YOUR ASSIGNMENT: Omit every picture, then give all the entries again exactly.

(RECORDS FOR THIS TASK Opens)

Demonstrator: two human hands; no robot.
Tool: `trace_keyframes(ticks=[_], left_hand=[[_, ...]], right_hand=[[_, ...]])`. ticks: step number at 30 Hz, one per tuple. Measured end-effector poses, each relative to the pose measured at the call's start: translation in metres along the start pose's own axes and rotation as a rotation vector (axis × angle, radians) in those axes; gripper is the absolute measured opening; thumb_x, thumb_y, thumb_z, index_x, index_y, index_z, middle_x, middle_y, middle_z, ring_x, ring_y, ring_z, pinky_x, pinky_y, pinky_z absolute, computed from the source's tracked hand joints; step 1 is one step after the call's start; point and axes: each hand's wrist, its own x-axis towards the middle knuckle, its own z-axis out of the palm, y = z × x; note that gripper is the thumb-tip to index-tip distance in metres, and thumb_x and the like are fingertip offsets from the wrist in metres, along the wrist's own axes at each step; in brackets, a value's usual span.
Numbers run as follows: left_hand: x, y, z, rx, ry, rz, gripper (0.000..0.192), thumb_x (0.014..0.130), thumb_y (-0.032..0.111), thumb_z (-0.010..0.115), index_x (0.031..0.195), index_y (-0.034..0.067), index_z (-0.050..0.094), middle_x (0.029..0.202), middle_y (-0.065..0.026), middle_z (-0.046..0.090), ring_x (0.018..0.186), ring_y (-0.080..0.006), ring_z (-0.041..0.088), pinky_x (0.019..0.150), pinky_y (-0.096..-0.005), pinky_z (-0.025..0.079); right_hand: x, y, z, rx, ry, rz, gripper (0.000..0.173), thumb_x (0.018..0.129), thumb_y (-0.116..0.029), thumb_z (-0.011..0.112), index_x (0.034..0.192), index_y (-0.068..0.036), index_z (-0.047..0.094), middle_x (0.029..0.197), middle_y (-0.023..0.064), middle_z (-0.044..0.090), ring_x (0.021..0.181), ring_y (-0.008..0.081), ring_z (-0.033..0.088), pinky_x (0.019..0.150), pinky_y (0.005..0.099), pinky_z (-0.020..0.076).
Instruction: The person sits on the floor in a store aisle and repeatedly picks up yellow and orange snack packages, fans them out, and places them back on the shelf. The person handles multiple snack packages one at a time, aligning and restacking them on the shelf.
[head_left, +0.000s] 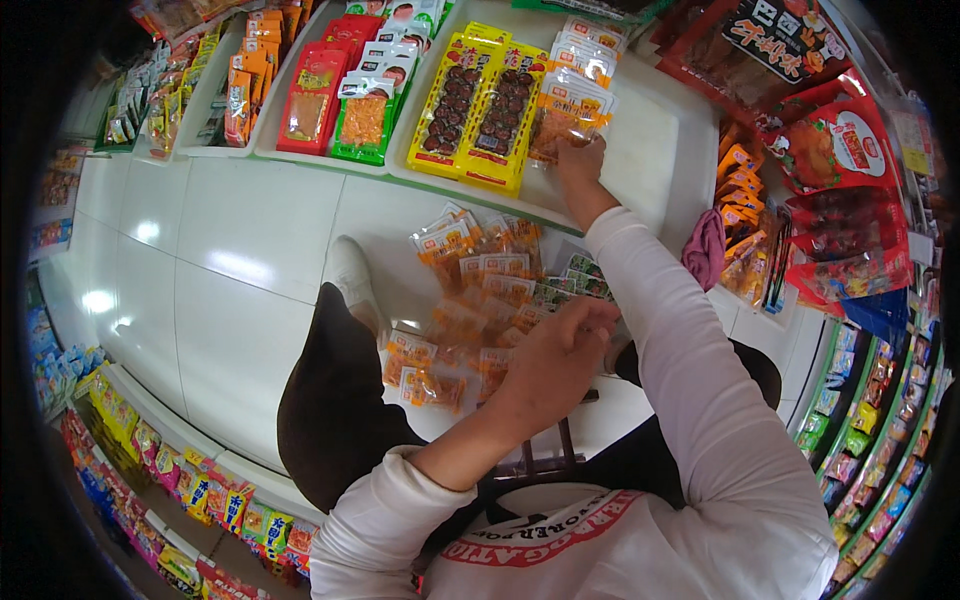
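My right hand (581, 169) reaches to the white shelf tray and grips the lower edge of the front orange-and-white snack packet (570, 112). That packet leads a row of matching ones, beside yellow packs of dark round snacks (480, 105). Closer to my body, my left hand (559, 356) hovers with curled fingers over a pile of similar clear-and-orange packets (487, 289) on the floor between my feet. Its palm side is hidden, and I cannot tell whether anything is in it. Several green-patterned packets (585, 274) lie at the pile's right side.
Red and green snack packets (364, 112) fill the tray compartment to the left. A purple cloth (703, 247) hangs at the tray's right corner, near large red packs (832, 142). Snack shelves (862, 435) curve along the right; another shelf (217, 457) runs behind at lower left.
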Motion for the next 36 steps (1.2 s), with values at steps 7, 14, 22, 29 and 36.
trace_keyframes(ticks=[7, 14, 22, 29, 36], left_hand=[[-0.002, -0.012, 0.009, 0.057, 0.022, -0.021, 0.026, 0.095, 0.012, 0.053, 0.118, 0.002, 0.059, 0.107, -0.0139, 0.066, 0.094, -0.0223, 0.065, 0.083, -0.0337, 0.051], [0.004, -0.010, -0.014, 0.011, 0.108, 0.093, 0.024, 0.098, 0.010, 0.052, 0.119, 0.001, 0.060, 0.101, -0.0069, 0.066, 0.087, -0.0139, 0.066, 0.078, -0.0292, 0.054], [0.002, 0.044, -0.049, -0.418, 0.329, 0.177, 0.030, 0.098, 0.011, 0.052, 0.125, -0.001, 0.055, 0.118, -0.0121, 0.064, 0.105, -0.0189, 0.064, 0.090, -0.0313, 0.052], [-0.023, 0.073, -0.098, -0.595, 0.726, 0.492, 0.032, 0.099, 0.005, 0.044, 0.129, -0.006, 0.048, 0.120, -0.0190, 0.060, 0.106, -0.0266, 0.063, 0.093, -0.0325, 0.051], [-0.038, 0.062, -0.110, -0.647, 0.720, 0.513, 0.035, 0.100, 0.008, 0.042, 0.131, -0.008, 0.046, 0.123, -0.0205, 0.058, 0.109, -0.0265, 0.062, 0.095, -0.0328, 0.050]], right_hand=[[-0.001, 0.008, 0.001, 0.034, -0.028, 0.067, 0.079, 0.073, -0.006, 0.081, 0.137, 0.004, 0.035, 0.123, 0.0190, 0.058, 0.110, 0.0274, 0.061, 0.093, 0.0352, 0.0521], [-0.016, -0.013, -0.022, 0.410, -0.336, 0.156, 0.085, 0.076, 0.000, 0.079, 0.142, 0.004, 0.025, 0.123, 0.0204, 0.057, 0.107, 0.0239, 0.062, 0.081, 0.0371, 0.0575], [-0.010, 0.002, -0.043, -0.052, 0.063, -0.002, 0.063, 0.087, -0.010, 0.070, 0.139, 0.000, 0.037, 0.133, 0.0155, 0.052, 0.112, 0.0216, 0.060, 0.089, 0.0376, 0.0537], [-0.152, -0.007, -0.116, -0.102, -0.512, -0.764, 0.030, 0.086, -0.005, 0.063, 0.116, -0.003, 0.059, 0.108, 0.0171, 0.064, 0.101, 0.0266, 0.064, 0.085, 0.0395, 0.0523], [-0.238, 0.093, -0.070, -0.455, -1.078, -0.848, 0.061, 0.080, -0.011, 0.071, 0.135, -0.006, 0.046, 0.132, 0.0189, 0.052, 0.124, 0.0378, 0.049, 0.106, 0.0475, 0.0398]])
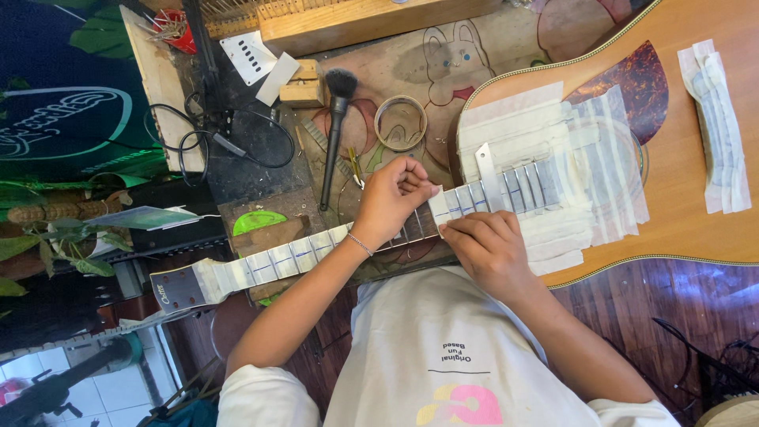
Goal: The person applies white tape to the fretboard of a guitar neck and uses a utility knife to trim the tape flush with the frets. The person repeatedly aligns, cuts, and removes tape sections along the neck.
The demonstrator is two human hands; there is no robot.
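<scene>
An acoustic guitar (696, 158) lies flat across the workbench (261, 170), body at the upper right of the frame, neck (300, 255) running down-left toward the headstock (178, 289) at the lower left. White masking tape (545, 134) covers the soundhole area and wraps the fretboard between the frets.

The left hand (391, 198) sits at frame centre, over the middle of the neck. Its fingers are curled and pinched together against the end of a tape strip (436, 204) on the fretboard; the grip is nearly closed on that strip.

The right hand (486, 245) rests just right of centre, palm down, fingers bent and pressed onto the taped fretboard beside the left hand. It does not appear to enclose any item.

A narrow metal ruler (489, 175) stands across the fretboard just above the right hand. A stack of tape strips (715, 126) lies on the guitar top at the far right.

On the bench, upper centre: a black brush (336, 126), a tape roll (401, 122) and small wooden blocks (300, 83). A black cable (229, 142) coils at upper left.
</scene>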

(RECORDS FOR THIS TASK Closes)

SOLUTION TO THIS EXERCISE:
Demonstrator: two human hands; no robot.
Tool: `trace_keyframes(ticks=[_], left_hand=[[_, ...]], right_hand=[[_, ...]])`. ticks: step number at 30 Hz, one per tuple. Measured end-effector poses, each relative to the pose measured at the call's start: translation in metres along the start pose's own axes and rotation as a rotation vector (axis × angle, radians) in those axes; gripper is the absolute measured opening; thumb_x, thumb_y, thumb_z, index_x, index_y, index_z, middle_x, middle_y, middle_z, ring_x, ring_y, ring_z, pinky_x, pinky_y, pinky_z absolute, computed from the source's tracked hand joints; step 1 is one step after the call's start; point and axes: each hand's wrist, its own x-axis towards the middle knuckle, its own z-axis out of the palm, y = z × x; note that gripper is the thumb-tip to index-tip distance in metres, and thumb_x and the like are fingertip offsets from the wrist in metres, along the wrist's own axes at each step; in brackets, a value's usual span.
Numbers run as follows: left_hand: x, y, z, rx, ry, rz, gripper (0.000..0.192), thumb_x (0.014..0.130), thumb_y (-0.032..0.111), thumb_z (-0.010..0.115), index_x (0.031..0.195), index_y (-0.034..0.067), index_z (-0.050..0.094), middle_x (0.029..0.202), middle_y (-0.065..0.026), middle_z (-0.046..0.090), ring_x (0.018..0.186), ring_y (-0.080..0.006), ring_z (-0.041..0.088), pinky_x (0.019..0.150), pinky_y (-0.096..-0.005), pinky_z (-0.025..0.079); right_hand: x, y, z, rx, ry, rz, gripper (0.000..0.173), thumb_x (0.018..0.129), thumb_y (-0.116..0.029), thumb_z (-0.011..0.112), index_x (0.034..0.192), index_y (-0.068..0.036), index_z (-0.047..0.094), middle_x (0.029..0.197), middle_y (-0.023..0.064), middle_z (-0.044..0.090), ring_x (0.021..0.181), ring_y (-0.008..0.081), ring_z (-0.033..0.088), pinky_x (0.019..0.150), pinky_y (0.005..0.099), pinky_z (-0.020..0.076).
Instruction: The person sits on the floor in a store aisle and repeatedly picks up yellow and orange snack packages, fans them out, and places them back on the shelf. The person handles multiple snack packages one at a time, aligning and restacking them on the shelf.
[head_left, +0.000s] 
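My right hand (581, 169) reaches to the white shelf tray and grips the lower edge of the front orange-and-white snack packet (570, 112). That packet leads a row of matching ones, beside yellow packs of dark round snacks (480, 105). Closer to my body, my left hand (559, 356) hovers with curled fingers over a pile of similar clear-and-orange packets (487, 289) on the floor between my feet. Its palm side is hidden, and I cannot tell whether anything is in it. Several green-patterned packets (585, 274) lie at the pile's right side.
Red and green snack packets (364, 112) fill the tray compartment to the left. A purple cloth (703, 247) hangs at the tray's right corner, near large red packs (832, 142). Snack shelves (862, 435) curve along the right; another shelf (217, 457) runs behind at lower left.
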Motion for the next 36 steps (1.2 s), with values at steps 7, 14, 22, 29 and 36.
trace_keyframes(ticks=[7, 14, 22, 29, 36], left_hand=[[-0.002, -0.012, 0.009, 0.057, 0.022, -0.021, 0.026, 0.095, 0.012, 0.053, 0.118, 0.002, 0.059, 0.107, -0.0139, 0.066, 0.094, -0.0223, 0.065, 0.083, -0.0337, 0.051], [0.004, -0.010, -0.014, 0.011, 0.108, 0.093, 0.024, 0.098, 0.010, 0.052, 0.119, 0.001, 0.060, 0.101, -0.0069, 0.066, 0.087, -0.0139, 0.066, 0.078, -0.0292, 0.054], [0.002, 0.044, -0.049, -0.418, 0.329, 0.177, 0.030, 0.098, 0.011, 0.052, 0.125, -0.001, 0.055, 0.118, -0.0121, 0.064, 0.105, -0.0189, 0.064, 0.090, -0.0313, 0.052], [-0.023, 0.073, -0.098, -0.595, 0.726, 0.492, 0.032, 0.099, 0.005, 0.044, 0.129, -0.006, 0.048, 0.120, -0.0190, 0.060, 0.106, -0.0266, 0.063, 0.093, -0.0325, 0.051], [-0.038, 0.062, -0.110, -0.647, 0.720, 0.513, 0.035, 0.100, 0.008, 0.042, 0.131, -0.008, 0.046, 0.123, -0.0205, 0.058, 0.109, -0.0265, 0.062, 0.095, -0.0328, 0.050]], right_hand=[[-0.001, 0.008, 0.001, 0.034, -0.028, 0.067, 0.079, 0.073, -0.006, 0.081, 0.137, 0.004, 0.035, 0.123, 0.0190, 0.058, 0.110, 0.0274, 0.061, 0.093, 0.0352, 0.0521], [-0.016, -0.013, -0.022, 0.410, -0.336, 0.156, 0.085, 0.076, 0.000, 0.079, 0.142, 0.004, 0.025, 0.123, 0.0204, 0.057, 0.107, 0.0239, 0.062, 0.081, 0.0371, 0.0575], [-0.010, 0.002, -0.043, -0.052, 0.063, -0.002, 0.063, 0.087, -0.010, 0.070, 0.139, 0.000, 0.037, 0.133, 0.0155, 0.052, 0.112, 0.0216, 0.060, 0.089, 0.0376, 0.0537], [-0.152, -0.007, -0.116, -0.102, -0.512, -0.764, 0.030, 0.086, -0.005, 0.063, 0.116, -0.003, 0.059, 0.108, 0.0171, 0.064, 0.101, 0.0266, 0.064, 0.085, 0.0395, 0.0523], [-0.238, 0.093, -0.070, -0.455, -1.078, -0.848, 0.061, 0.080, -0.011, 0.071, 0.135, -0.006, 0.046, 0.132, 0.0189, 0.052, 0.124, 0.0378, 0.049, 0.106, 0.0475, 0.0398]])
Goal: The person applies white tape to the fretboard of a guitar neck and uses a utility knife to trim the tape flush with the frets. The person repeatedly aligns, cuts, and removes tape sections along the neck.
The demonstrator is two human hands; there is no robot.
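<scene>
An acoustic guitar (696, 158) lies flat across the workbench (261, 170), body at the upper right of the frame, neck (300, 255) running down-left toward the headstock (178, 289) at the lower left. White masking tape (545, 134) covers the soundhole area and wraps the fretboard between the frets.

The left hand (391, 198) sits at frame centre, over the middle of the neck. Its fingers are curled and pinched together against the end of a tape strip (436, 204) on the fretboard; the grip is nearly closed on that strip.

The right hand (486, 245) rests just right of centre, palm down, fingers bent and pressed onto the taped fretboard beside the left hand. It does not appear to enclose any item.

A narrow metal ruler (489, 175) stands across the fretboard just above the right hand. A stack of tape strips (715, 126) lies on the guitar top at the far right.

On the bench, upper centre: a black brush (336, 126), a tape roll (401, 122) and small wooden blocks (300, 83). A black cable (229, 142) coils at upper left.
</scene>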

This exercise requires no further work.